Menurut Kawer, dirinya berani menyatakan demikian sebab aparat sudah
berulang kali menangkap, menyiksa, bahkan menembak mati warga sipil yang
jelas-jelas tidak melakukan perlawanan terhadap aparat keamanan,
terakhir yang terjadi di Aimas, Sorong.
“Kalau aparat klaim tindakan tersebut profesional, apakah tindakan
mereka sudah sesuai dengan deklarasi HAM PBB, kovenan-kovenan HAM PBB,
ini yang perlu di jelaskan, sebab kalau dilihat secara menyeluruh, sudah
banyak menyalahi aturan,” ujarnya.
Kawer juga mengaku heran, sebab aparat tidak sedang berhadapan dengan
massa yang bersenjata, namun melakukan penembakan membabi-buta seakan
massa aksi juga bersenjata dan akan menembak aparat.
“Ada KUHAP juga yang mengatur cara tangkap orang. Minimal harus ada
surat tugas penangkapan, jika tidak, maka tidak bisa dilakukan
penangkapan. Jika aparat katakan menembak karena ada perlawanan, itu
tidak logis, sebab kekuatan massa sedikit, dan tak memiliki senjata yang
bisa membahayakan nyawa aparat sendiri,” urainya.
Dikatakan, klarifikasi tak bermutu dari aparat justru membenarkan
aksi brutal yang mereka lakukan, sebab juga tak kedepankan standar
moral, yang juga ada dalam protap Polisi sendiri.

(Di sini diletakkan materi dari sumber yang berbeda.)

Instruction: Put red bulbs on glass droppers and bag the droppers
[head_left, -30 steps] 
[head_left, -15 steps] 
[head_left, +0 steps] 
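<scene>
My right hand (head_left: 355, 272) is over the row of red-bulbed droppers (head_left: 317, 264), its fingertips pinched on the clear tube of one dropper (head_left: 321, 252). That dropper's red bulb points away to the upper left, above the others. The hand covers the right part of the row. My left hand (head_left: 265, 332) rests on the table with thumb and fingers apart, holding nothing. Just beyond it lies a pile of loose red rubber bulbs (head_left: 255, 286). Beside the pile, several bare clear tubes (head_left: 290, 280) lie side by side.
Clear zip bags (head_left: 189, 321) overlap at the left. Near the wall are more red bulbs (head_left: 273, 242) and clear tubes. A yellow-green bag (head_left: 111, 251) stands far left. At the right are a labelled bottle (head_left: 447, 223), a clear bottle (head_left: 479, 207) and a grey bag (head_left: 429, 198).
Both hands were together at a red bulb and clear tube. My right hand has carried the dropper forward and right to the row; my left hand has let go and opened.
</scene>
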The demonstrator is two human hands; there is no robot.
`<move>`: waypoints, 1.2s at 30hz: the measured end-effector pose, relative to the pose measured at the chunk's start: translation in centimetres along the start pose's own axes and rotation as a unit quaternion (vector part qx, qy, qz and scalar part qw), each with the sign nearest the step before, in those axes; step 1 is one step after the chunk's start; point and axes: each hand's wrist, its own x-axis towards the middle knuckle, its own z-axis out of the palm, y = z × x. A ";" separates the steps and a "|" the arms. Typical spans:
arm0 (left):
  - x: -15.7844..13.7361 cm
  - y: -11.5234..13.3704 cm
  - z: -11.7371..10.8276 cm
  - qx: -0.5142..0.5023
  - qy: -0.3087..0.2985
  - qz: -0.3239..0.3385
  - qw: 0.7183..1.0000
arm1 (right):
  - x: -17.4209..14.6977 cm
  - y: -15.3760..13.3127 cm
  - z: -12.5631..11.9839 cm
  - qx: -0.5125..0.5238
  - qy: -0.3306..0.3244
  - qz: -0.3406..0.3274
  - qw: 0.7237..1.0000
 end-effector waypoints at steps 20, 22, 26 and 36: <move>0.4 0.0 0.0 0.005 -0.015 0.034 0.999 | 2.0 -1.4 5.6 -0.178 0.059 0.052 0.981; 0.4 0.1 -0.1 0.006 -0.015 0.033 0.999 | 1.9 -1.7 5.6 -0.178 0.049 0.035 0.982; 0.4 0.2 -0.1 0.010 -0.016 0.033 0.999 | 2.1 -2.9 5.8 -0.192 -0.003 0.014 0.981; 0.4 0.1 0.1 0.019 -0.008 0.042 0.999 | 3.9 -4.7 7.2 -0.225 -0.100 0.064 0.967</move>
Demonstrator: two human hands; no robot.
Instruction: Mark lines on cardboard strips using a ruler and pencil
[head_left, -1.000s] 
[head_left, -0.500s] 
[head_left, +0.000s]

“Untuk yang di Aimas, pimpinan yang memberikan komando, dan aparat
yang sedang berada di lapangan harus dimintai pertanggung jawaban,” kata
Kawer.
Kawer juga menyesalkan cara aparat yang memunculkan barang bukti usai
dilakukan penembakan, apalagi sampai menewaskan warga sipil.
“Hanya pengadilan yang bisa memutuskan apakah seseorang bersalah atau
tidak, aparat tidak punya hak dan kewenangan, karena itu kenapa mereka
tak ditangkap saja, tapi ditembak secara brutal,” tambahnya.
“Pemerintah Indonesia tidak bisa menutupi diri dari sorotan
internasional, maupun dalam negeri. Kebobrokan pemerintah Indonesia akan
terus menjadi tontotan luar negeri,” ujar pengacara senior ini.